◆ WORK REQUEST ◆
Nothing in the listing may change. Repeat all of it.

◆ DATA PROVIDED ◆
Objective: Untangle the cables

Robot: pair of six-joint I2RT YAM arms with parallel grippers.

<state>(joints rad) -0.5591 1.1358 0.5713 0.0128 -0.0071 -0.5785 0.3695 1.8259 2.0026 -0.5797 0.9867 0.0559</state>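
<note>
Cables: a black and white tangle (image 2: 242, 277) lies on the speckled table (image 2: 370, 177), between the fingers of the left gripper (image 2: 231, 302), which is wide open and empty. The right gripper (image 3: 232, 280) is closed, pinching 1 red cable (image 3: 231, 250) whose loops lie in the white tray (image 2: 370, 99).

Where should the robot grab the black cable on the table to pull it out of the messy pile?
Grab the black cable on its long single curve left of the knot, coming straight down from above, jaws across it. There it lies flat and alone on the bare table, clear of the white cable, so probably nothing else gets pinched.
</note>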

◆ RESULT OF THE TASK ◆
Objective: Untangle the cables

Robot: pair of six-joint I2RT YAM arms with parallel grippers.

<state>(joints rad) -0.5591 1.1358 0.5713 0.0128 -0.0071 -0.5785 0.3695 1.8259 2.0026 -0.5797 0.9867 0.0559</state>
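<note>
Cables: a black and white tangle (image 2: 242, 277) lies on the speckled table (image 2: 370, 177), between the fingers of the left gripper (image 2: 231, 302), which is wide open and empty. The right gripper (image 3: 232, 280) is closed, pinching 1 red cable (image 3: 231, 250) whose loops lie in the white tray (image 2: 370, 99).

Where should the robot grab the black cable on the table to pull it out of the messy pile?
Grab the black cable on its long single curve left of the knot, coming straight down from above, jaws across it. There it lies flat and alone on the bare table, clear of the white cable, so probably nothing else gets pinched.
</note>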

Nothing remains to be added to the response.